LKML Archive on lore.kernel.org
 help / color / Atom feed
From: ebiederm@xmission.com (Eric W. Biederman)
To: lijiang <lijiang@redhat.com>
Cc: Dave Young <dyoung@redhat.com>,
	linux-kernel@vger.kernel.org, tglx@linutronix.de,
	mingo@redhat.com, bp@alien8.de, hpa@zytor.com, x86@kernel.org,
	bhe@redhat.com, jgross@suse.com, dhowells@redhat.com,
	Thomas.Lendacky@amd.com, vgoyal@redhat.com,
	kexec@lists.infradead.org
Subject: Re: [PATCH 3/3 v3] x86/kdump: clean up all the code related to the backup region
Date: Wed, 16 Oct 2019 11:51:33 -0500
Message-ID: <87eezczl9m.fsf@x220.int.ebiederm.org> (raw)
In-Reply-To: <93e6713a-8027-3a7a-4445-9bee56b19f62@redhat.com> (lijiang's message of "Wed, 16 Oct 2019 22:30:15 +0800")
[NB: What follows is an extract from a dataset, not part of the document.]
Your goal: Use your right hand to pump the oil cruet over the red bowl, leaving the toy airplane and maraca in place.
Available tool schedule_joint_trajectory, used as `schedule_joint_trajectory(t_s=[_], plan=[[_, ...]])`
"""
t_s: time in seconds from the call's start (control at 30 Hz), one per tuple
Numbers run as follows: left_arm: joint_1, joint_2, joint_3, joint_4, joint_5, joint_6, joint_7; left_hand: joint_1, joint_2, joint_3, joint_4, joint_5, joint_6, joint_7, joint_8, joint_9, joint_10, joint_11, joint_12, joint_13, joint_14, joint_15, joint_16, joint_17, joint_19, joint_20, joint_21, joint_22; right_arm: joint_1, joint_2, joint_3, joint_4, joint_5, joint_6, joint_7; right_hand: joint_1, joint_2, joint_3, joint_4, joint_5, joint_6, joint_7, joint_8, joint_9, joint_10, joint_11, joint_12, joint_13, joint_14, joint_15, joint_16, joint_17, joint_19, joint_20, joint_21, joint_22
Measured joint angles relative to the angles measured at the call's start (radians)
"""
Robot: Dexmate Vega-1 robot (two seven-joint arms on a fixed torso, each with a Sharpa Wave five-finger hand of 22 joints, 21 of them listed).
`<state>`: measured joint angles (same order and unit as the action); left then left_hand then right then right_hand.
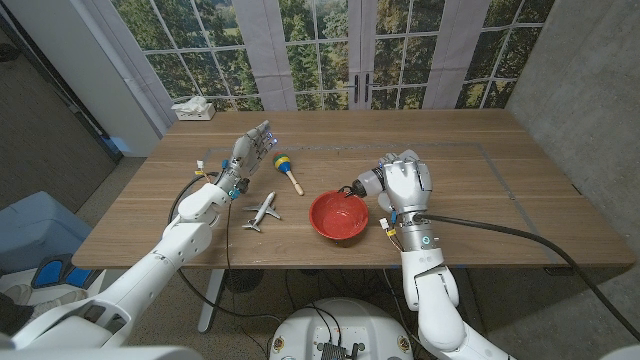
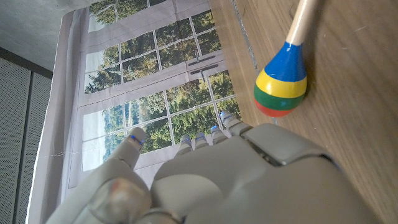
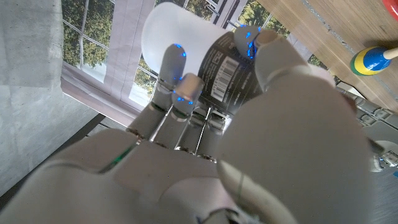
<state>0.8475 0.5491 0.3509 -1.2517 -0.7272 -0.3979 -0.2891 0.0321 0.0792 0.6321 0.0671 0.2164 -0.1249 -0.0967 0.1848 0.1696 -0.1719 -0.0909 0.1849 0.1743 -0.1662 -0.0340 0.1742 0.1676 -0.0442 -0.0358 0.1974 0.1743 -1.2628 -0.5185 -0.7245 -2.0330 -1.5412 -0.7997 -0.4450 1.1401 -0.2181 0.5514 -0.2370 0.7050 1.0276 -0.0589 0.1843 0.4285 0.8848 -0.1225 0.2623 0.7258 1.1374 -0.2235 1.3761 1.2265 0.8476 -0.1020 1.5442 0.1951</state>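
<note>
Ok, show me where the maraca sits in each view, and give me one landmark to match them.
Head view: the maraca lies on the table, between the left hand and the red bowl.
Left wrist view: its striped head is beside the left hand.
Right wrist view: its head is at the picture's edge, past the right hand.
Shared landmark: the paned window.

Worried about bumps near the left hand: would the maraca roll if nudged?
Probably. The maraca has a rounded, egg-like head and a thin round stick, lying on its side on the table, so it would likely swing or roll in an arc. It looks like painted wood: stiff, likely light.
</note>
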Motion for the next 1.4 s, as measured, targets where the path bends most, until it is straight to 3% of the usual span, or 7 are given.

lijiang <lijiang@redhat.com> writes:

> 在 2019年10月15日 19:04, Eric W. Biederman 写道:
>> lijiang <lijiang@redhat.com> writes:
>> 
>>> 在 2019年10月13日 11:54, Eric W. Biederman 写道:
>>>> Dave Young <dyoung@redhat.com> writes:
>>>>
>>>>> Hi Eric,
>>>>>
>>>>> On 10/12/19 at 06:26am, Eric W. Biederman wrote:
>>>>>> Lianbo Jiang <lijiang@redhat.com> writes:
>>>>>>
>>>>>>> When the crashkernel kernel command line option is specified, the
>>>>>>> low 1MiB memory will always be reserved, which makes that the memory
>>>>>>> allocated later won't fall into the low 1MiB area, thereby, it's not
>>>>>>> necessary to create a backup region and also no need to copy the first
>>>>>>> 640k content to a backup region.
>>>>>>>
>>>>>>> Currently, the code related to the backup region can be safely removed,
>>>>>>> so lets clean up.
>>>>>>>
>>>>>>> Signed-off-by: Lianbo Jiang <lijiang@redhat.com>
>>>>>>> ---
>>>>>>
>>>>>>> diff --git a/arch/x86/kernel/crash.c b/arch/x86/kernel/crash.c
>>>>>>> index eb651fbde92a..cc5774fc84c0 100644
>>>>>>> --- a/arch/x86/kernel/crash.c
>>>>>>> +++ b/arch/x86/kernel/crash.c
>>>>>>> @@ -173,8 +173,6 @@ void native_machine_crash_shutdown(struct pt_regs *regs)
>>>>>>>  
>>>>>>>  #ifdef CONFIG_KEXEC_FILE
>>>>>>>  
>>>>>>> -static unsigned long crash_zero_bytes;
>>>>>>> -
>>>>>>>  static int get_nr_ram_ranges_callback(struct resource *res, void *arg)
>>>>>>>  {
>>>>>>>  	unsigned int *nr_ranges = arg;
>>>>>>> @@ -234,9 +232,15 @@ static int prepare_elf64_ram_headers_callback(struct resource *res, void *arg)
>>>>>>>  {
>>>>>>>  	struct crash_mem *cmem = arg;
>>>>>>>  
>>>>>>> -	cmem->ranges[cmem->nr_ranges].start = res->start;
>>>>>>> -	cmem->ranges[cmem->nr_ranges].end = res->end;
>>>>>>> -	cmem->nr_ranges++;
>>>>>>> +	if (res->start >= SZ_1M) {
>>>>>>> +		cmem->ranges[cmem->nr_ranges].start = res->start;
>>>>>>> +		cmem->ranges[cmem->nr_ranges].end = res->end;
>>>>>>> +		cmem->nr_ranges++;
>>>>>>> +	} else if (res->end > SZ_1M) {
>>>>>>> +		cmem->ranges[cmem->nr_ranges].start = SZ_1M;
>>>>>>> +		cmem->ranges[cmem->nr_ranges].end = res->end;
>>>>>>> +		cmem->nr_ranges++;
>>>>>>> +	}
>>>>>>
>>>>>> What is going on with this chunk?  I can guess but this needs a clear
>>>>>> comment.
>>>>>
>>>>> Indeed it needs some code comment, this is based on some offline
>>>>> discussion.  cat /proc/vmcore will give a warning because ioremap is
>>>>> mapping the system ram.
>>>>>
>>>>> We pass the first 1M to kdump kernel in e820 as system ram so that 2nd
>>>>> kernel can use the low 1M memory because for example the trampoline
>>>>> code.
>>>>>
>>>>>>
>>>>>>>  
>>>>>>>  	return 0;
>>>>>>>  }
>>>>>>
>>>>>>> @@ -356,9 +337,12 @@ int crash_setup_memmap_entries(struct kimage *image, struct boot_params *params)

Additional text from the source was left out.